Oculis S.A., (‘Oculis’) a global ophthalmology company developing life-changing treatments to save sight and improve eye care with breakthrough innovations, announces that the Phase 2 DX-211, a randomized, double blinded, multi-center and vehicle controlled clinical trial assessing the safety and efficacy of topical OCS-01 in patients with Diabetic Macular Edema (DME) (NCT05343156) has been published by the Acta Ophthalmologica journal. The publication is accessible on the National Institutes of Health (NIH) website here ( https://pubmed.ncbi.nlm.nih.gov/35848336/ ). In addition, a new subgroup analysis of this study was also recently presented by Pr R. Tadayoni at the 22nd EURETINA Congress on 2nd September in Hamburg, Germany.
— Positive Phase 2 data, published in journal ACTA, provides the first proof-of-concept for a topical drug effect in diabetic macular edema (DME)

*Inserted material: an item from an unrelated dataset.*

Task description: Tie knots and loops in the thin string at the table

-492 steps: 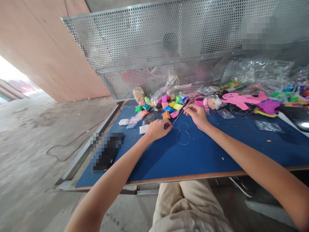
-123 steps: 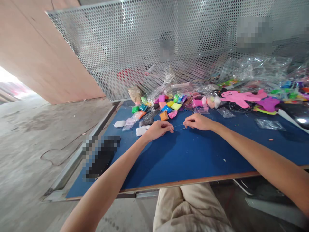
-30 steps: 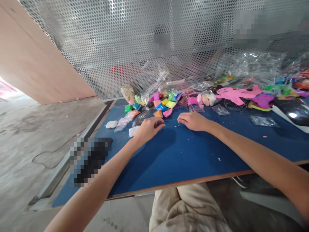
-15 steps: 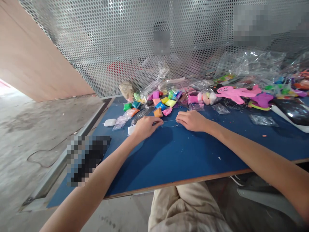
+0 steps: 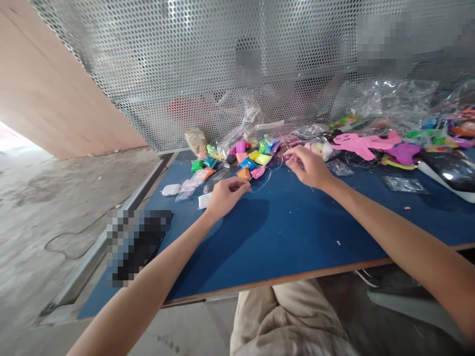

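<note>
My left hand (image 5: 228,197) is closed in a pinch on a thin, pale wire (image 5: 265,184), just above the blue tabletop. From those fingertips the wire bows out in a curve towards my right hand (image 5: 307,167). That hand is raised a little farther back, its fingers bent and drawn together at the wire; the exact grip is too fine to see. A short bit of thin line shows below the right palm. Just behind the left fingertips lie an orange packet (image 5: 244,174) and a pink packet (image 5: 258,172). A white block (image 5: 204,200) is partly hidden by my left hand.
Several coloured packets, such as a yellow one (image 5: 263,159), lie along the perforated metal panel (image 5: 208,64). A white case (image 5: 171,190) and a blurred dark object (image 5: 144,242) are at left. A pink cut-out figure (image 5: 365,144) and a clear bag (image 5: 404,185) are at right.
My right hand has moved up and to the right, away from my left hand. The wire, drawn narrow between both hands before, now bows in a wider curve. My left hand has stayed nearly in place.
</note>
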Motion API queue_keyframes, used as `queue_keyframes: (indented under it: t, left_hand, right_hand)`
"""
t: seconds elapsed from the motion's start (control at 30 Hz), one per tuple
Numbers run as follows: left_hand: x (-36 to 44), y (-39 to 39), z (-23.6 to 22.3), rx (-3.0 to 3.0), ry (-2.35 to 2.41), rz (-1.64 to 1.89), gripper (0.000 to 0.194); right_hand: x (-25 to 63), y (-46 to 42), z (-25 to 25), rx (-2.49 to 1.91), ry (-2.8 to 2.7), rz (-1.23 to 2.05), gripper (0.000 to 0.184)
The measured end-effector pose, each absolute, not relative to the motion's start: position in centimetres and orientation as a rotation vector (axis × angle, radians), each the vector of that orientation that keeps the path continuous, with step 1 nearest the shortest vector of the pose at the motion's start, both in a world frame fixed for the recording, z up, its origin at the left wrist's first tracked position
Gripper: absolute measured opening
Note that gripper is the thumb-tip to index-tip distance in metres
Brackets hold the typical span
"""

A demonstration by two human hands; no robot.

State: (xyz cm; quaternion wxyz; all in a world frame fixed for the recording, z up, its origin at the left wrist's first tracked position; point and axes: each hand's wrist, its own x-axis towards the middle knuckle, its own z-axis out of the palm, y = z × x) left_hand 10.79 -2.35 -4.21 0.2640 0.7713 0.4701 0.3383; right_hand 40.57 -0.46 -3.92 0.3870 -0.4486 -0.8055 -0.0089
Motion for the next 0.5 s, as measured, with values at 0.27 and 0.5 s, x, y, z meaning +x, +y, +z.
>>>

— Dataset shows that OCS-01 eye drops were more effective than vehicle in reducing central macular thickness and improving visual acuity in patients with DME as per the pre-defined criteria for statistical superiority in the study protocol
— Subgroup analysis, presented by Pr Ramin Tadayoni at EURETINA, suggests even greater improvement in patients with lower baseline visual acuity
— If approved, OCS-01 has the potential to provide a new and potentially the FIRST non-invasive eye drop option for DME patients
The dataset published shows OCS-01 to be superior to vehicle in the primary efficacy analysis of BCVA change from baseline with a between group difference of +1.58 ETDRS letters at the pre-specified significance level of 0.15. Mean CMT showed a statistically significant greater decrease from baseline in the OCS-01 group compared to vehicle at all post-baseline time points up to and including Week 12 (-54micrometer OCS-01 vs. -17micrometer vehicle) and reversed towards baseline when treatment stopped at 12 weeks, demonstrating the pharmacological effect of OCS-01 on retinal edema. OCS-01 was well tolerated and no significant or unanticipated ocular adverse events were observed.

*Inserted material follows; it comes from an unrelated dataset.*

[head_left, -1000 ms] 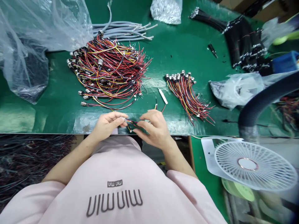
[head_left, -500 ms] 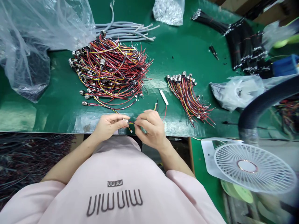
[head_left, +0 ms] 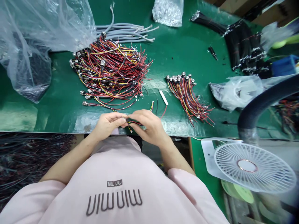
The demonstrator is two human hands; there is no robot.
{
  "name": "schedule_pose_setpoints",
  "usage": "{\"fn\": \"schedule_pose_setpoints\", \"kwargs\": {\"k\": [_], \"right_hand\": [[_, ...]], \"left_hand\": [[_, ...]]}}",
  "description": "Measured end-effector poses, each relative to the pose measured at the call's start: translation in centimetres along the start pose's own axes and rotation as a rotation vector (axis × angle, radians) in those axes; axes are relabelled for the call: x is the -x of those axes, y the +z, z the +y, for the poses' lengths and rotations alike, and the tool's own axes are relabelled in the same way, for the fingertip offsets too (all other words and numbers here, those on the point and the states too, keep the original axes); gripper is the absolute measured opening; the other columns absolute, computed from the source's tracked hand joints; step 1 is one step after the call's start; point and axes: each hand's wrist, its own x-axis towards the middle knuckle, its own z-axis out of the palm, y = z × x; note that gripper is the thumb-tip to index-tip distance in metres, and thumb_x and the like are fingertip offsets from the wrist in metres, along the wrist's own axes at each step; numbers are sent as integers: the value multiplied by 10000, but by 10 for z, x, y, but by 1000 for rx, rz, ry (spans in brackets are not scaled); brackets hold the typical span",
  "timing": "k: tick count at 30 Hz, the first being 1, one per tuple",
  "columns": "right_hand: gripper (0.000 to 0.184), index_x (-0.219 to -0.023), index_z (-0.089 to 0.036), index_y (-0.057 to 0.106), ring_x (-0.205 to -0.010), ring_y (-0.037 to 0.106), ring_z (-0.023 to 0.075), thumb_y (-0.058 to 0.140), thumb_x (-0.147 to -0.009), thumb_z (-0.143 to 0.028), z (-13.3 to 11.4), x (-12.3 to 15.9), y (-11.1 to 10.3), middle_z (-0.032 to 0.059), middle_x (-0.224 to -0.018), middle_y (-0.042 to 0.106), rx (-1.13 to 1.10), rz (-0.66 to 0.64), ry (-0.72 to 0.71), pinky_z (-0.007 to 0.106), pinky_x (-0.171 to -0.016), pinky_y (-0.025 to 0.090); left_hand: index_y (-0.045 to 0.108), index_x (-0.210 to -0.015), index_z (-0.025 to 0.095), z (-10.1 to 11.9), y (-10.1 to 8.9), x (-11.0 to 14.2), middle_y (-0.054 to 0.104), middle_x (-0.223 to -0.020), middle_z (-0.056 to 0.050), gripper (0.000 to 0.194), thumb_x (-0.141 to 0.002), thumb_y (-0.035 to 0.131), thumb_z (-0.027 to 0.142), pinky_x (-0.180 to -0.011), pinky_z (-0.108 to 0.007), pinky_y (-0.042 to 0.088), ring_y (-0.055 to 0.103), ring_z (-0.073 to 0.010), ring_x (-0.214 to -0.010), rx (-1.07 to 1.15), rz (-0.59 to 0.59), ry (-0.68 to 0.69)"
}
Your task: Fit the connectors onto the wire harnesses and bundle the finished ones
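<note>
Near the table's front edge, my left hand [head_left: 106,125] pinches a small metal-ended connector [head_left: 124,118] between thumb and fingers; most of it is hidden. Coloured wires [head_left: 134,122] run from it to the right, between the thumb and fingers of my right hand [head_left: 150,127], whose fingertips come close to the connector. A small white plug [head_left: 131,131] dangles on a wire below the hands. Past my right hand, thin wire ends [head_left: 152,106] stick up, one with a white plug. A white stick-like tool [head_left: 163,97] lies just beyond.
A big pile of wired connectors [head_left: 112,71] lies ahead to the left, a smaller bundle [head_left: 187,96] to the right. Behind are grey cables [head_left: 128,31] and a clear bag [head_left: 168,12]. Black cables [head_left: 245,46] lie far right. A white fan [head_left: 254,168] stands at the right.
My right hand has shifted slightly left, its fingers stretching closer to the connector in my left hand. The wire ends beyond it have swung a little left. My left hand has barely moved.
</note>
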Motion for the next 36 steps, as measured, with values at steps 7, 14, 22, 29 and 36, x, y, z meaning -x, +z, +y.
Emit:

Subgroup analysis in patients with BCVA baseline is less than or equal to 65 letters, presented at EURETINA 2022, showed greater improvements in both CMT (-77.4micrometer OCS-01 vs. -23.1micrometer vehicle) and BCVA (+2.9 ETDRS letters in OCS-01 vs vehicle) at week 12.
Approximately 37 million people are affected by DME worldwide, representing around 7% of the large and growing diabetes patient population. DME is the build-up of fluid (edema) in the macula (the macula is important for the sharp, straight-ahead vision that is used for reading, recognizing faces, and driving). DME is the most common cause of vision loss among people with diabetic retinopathy and a leading cause of new cases of blindness in US adults. Although treatment options currently exist, all of them are invasive (injections or implants) and represent a significant burden for patients and caregivers.
OCS-01 is a novel, high concentration, preservative free, topical formulation of dexamethasone that has the potential to be the first topical eye drop and non-invasive treatment for DME. OCS-01 opens up the possibility of treating DME patients at all stages of disease with an eye drop. In addition, OCS-01 could increase the accessibility to treatment of those patients without easy access to specialists; together, this could significantly reduce the burden to the health care system and improve patient outcomes and quality of life.
OCS-01 is currently under investigation for the treatment of DME in the ongoing Phase 3 DIAMOND trial to confirm these findings in a larger patient population.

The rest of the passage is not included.